## Install required libraries

In [None]:
!pip install hub
!pip install matplotlib
!pip install torch

## Imports

In [5]:
import psutil
import torch
import numpy as np
import matplotlib.pyplot as plt
from torch import nn
import torch.nn.functional as F
from torch.utils.data import ConcatDataset
import torch
from torch.utils.data import random_split
import hub
from hub.compute.generic.ds_transforms import shift_scale_rotate, horizontal_flip
from hub.api.sharded_datasetview import ShardedDatasetView

## Load the dataset

In [3]:
ds = hub.load("activeloop/stl10_train")
ds_test = hub.load("activeloop/stl10_test")

## Augment images and add to the original Dataset

In [6]:
ds_augmented = horizontal_flip(shift_scale_rotate(ds, keys=['image'], rotate_limit=0, shift_limit=0.1), keys=['image'], p=0.2)
ds_augmented = ds_augmented.store("/tmp/stl10_aug")
ds_sharded = ShardedDatasetView([ds, ds_augmented])

@hub.transform(schema=ds_sharded.schema, scheduler="threaded", workers=psutil.cpu_count() - 1)
def transform_identity(sample):
    return sample

ds = transform_identity(ds_sharded).store('/tmp/stl10_all')

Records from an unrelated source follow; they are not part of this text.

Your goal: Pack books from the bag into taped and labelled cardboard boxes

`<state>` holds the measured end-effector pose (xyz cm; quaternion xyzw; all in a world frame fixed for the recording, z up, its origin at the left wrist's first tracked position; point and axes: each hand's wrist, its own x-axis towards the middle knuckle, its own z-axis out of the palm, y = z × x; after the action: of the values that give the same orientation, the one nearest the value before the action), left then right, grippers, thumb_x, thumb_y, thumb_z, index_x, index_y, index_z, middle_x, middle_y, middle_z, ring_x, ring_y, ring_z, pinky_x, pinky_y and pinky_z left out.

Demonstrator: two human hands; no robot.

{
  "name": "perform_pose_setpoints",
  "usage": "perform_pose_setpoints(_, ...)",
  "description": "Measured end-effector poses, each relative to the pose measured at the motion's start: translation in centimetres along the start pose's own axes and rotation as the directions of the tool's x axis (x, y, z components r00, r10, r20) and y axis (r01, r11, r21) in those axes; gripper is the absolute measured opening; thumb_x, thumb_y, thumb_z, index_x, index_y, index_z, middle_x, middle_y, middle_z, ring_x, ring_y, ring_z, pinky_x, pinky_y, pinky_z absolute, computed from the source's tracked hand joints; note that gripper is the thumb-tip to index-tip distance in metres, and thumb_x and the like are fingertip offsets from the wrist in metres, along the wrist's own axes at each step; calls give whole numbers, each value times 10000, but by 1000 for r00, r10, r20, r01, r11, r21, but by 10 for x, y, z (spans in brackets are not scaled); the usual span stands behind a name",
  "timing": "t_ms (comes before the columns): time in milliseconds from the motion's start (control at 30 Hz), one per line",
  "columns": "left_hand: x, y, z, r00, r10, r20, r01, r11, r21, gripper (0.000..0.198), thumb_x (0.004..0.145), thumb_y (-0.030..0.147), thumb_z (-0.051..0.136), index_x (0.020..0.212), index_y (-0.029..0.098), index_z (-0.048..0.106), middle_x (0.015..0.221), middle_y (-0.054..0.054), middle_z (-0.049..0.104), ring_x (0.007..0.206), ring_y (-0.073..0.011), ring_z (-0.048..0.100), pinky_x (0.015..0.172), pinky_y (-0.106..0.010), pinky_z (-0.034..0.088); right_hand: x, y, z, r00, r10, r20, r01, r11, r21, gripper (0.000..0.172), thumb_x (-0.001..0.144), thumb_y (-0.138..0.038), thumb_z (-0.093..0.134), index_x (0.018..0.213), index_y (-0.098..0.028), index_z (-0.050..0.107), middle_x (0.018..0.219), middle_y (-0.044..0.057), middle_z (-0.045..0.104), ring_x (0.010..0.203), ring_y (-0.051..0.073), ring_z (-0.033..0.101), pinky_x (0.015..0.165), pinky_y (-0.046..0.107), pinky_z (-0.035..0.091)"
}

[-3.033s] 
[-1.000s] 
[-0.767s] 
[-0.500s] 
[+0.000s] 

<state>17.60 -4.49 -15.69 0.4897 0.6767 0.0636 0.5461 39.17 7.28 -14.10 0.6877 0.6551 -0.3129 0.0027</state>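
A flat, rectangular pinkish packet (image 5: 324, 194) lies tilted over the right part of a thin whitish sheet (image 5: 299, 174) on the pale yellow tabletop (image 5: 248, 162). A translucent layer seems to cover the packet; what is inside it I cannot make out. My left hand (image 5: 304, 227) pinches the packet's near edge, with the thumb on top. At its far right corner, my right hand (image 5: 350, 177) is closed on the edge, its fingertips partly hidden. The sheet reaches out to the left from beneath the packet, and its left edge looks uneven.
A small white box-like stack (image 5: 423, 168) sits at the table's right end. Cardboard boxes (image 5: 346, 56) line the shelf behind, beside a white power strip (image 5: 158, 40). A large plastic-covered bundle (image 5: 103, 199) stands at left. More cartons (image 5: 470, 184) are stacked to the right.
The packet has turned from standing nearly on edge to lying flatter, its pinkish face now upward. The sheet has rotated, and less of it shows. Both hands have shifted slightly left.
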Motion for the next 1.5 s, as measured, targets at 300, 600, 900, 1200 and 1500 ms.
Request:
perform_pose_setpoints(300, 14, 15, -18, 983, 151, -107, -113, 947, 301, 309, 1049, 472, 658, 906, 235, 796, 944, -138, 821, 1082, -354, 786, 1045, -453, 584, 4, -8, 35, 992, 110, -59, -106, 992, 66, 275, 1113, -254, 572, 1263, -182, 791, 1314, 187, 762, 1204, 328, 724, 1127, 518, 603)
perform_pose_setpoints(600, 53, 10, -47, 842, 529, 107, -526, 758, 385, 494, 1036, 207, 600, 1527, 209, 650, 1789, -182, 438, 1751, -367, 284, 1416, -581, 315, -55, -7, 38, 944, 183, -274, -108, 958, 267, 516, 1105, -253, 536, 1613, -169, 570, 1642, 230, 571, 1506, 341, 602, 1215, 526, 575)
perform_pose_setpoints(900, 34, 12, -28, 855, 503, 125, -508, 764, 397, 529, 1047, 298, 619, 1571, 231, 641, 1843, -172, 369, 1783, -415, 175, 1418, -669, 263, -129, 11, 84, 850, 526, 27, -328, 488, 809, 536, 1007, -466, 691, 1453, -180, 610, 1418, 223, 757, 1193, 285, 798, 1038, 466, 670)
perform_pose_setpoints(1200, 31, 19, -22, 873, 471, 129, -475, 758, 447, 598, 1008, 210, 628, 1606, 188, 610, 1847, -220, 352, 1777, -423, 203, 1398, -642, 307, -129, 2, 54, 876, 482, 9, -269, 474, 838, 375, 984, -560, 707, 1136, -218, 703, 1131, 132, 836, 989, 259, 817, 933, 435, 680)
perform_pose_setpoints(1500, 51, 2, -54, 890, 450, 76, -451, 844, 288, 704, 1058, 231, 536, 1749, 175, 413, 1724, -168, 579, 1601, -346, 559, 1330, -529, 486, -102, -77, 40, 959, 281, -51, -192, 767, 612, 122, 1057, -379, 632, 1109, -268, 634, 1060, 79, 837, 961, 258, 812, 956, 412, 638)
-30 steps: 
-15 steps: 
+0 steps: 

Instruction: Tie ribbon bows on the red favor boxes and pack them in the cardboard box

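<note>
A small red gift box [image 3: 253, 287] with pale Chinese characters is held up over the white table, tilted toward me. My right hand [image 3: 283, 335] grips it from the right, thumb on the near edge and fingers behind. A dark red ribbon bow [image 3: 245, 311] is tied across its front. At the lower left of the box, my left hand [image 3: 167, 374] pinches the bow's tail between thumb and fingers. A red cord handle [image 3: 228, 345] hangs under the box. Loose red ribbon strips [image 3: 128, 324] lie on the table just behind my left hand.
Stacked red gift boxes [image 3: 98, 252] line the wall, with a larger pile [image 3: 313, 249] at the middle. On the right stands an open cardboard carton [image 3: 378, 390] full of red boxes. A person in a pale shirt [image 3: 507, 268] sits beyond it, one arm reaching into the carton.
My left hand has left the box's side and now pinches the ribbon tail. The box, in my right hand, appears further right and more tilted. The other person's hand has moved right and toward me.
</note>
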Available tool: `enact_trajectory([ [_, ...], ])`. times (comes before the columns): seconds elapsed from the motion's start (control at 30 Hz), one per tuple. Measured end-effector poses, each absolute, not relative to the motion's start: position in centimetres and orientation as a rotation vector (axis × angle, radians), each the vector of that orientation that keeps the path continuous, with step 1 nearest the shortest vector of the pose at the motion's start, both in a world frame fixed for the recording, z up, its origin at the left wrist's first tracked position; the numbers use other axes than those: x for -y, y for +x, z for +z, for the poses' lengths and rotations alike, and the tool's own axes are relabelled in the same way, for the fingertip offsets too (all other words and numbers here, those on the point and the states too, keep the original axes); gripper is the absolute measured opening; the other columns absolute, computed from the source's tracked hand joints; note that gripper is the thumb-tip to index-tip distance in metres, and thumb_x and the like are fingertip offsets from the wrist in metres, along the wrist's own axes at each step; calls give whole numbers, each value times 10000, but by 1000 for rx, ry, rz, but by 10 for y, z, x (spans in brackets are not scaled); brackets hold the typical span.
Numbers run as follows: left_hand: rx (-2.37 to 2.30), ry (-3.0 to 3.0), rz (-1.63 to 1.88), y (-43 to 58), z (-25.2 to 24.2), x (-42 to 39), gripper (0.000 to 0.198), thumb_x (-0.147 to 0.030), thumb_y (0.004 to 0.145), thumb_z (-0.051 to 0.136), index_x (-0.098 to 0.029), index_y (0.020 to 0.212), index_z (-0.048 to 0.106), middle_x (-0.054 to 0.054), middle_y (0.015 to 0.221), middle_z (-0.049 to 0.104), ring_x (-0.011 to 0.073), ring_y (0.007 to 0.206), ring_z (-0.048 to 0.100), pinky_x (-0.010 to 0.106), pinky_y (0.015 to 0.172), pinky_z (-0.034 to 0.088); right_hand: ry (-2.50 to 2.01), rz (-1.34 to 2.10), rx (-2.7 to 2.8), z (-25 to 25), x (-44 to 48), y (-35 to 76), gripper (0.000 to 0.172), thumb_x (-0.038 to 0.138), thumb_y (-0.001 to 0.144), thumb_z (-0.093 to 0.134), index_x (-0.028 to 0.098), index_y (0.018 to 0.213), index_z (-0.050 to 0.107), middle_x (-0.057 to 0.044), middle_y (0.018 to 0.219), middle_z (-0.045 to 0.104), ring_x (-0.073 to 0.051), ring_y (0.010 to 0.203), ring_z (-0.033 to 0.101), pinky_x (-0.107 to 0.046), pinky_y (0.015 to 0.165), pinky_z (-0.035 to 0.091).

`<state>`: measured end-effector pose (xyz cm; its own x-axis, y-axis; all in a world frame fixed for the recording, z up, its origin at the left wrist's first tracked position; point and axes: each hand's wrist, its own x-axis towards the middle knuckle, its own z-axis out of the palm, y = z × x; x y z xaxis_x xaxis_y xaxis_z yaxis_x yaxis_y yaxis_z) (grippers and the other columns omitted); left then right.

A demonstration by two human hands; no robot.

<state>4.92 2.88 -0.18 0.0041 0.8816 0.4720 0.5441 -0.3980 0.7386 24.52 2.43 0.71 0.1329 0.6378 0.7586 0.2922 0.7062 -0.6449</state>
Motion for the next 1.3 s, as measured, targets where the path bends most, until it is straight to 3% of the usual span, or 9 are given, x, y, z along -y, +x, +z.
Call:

Computing the transformation in chunks of size 5000: 100%|██████████| 5.00k/5.00k [02:09<00:00, 38.7 items/s]
Computing the transformation in chunks of size 10000: 100%|██████████| 10.0k/10.0k [01:26<00:00, 116 items/s]


## Define a model

In [70]:
class Net(nn.Module):
    def __init__(self):
        super().__init__()
        self.conv1 = nn.Conv2d(3, 6, 5)
        self.pool = nn.MaxPool2d(2, 2)
        self.conv2 = nn.Conv2d(6, 16, 5)
        self.fc1 = nn.Linear(16 * 21 * 21, 1024)
        self.fc2 = nn.Linear(1024, 120)
        self.fc3 = nn.Linear(120, 84)
        self.fc4 = nn.Linear(84, 10)

    def forward(self, x):
        x = self.pool(F.relu(self.conv1(x)))
        x = self.pool(F.relu(self.conv2(x)))
        x = x.view(-1, 16 * 21 * 21)
        x = F.relu(self.fc1(x))
        x = F.relu(self.fc2(x))
        x = F.relu(self.fc3(x))
        x = self.fc4(x)
        return x

## Training and validation

In [71]:
def train(trainloader: torch.utils.data.DataLoader, valloader: torch.utils.data.DataLoader, net: nn.Module):
    criterion = torch.nn.CrossEntropyLoss()
    optimizer = torch.optim.SGD(net.parameters(), lr=0.001, momentum=0.9)
    for epoch in range(5):
        print(f"Epoch {epoch}")
        running_loss = 0.0
        for i, data in enumerate(trainloader, 0):
            X, y = data
            X = X.permute(0, 3, 1, 2)
            optimizer.zero_grad()
            outputs = net(X)
            loss = criterion(outputs, y)
            loss.backward()
            optimizer.step()

            running_loss += loss.item()
            if not i % 100:
                print(f"Loss {loss.item()}")
        validate(net, valloader)
    print("Finished Training")

In [72]:
def validate(net, valloader):
    correct_count, all_count = 0, 0
    for i, data in enumerate(valloader):
        X, y = data
        if len(X.shape) != 4:
            X = torch.unsqueeze(X, 0)
        X = X.permute(0, 3, 1, 2)
        with torch.no_grad():
            outputs = net(X)
        pred_label = outputs.argmax(1)
        correct_count += np.sum(pred_label.numpy() == y.numpy())
        all_count += len(pred_label)

    print("Number Of Images Tested =", all_count)
    print("Model Accuracy =", (correct_count/all_count))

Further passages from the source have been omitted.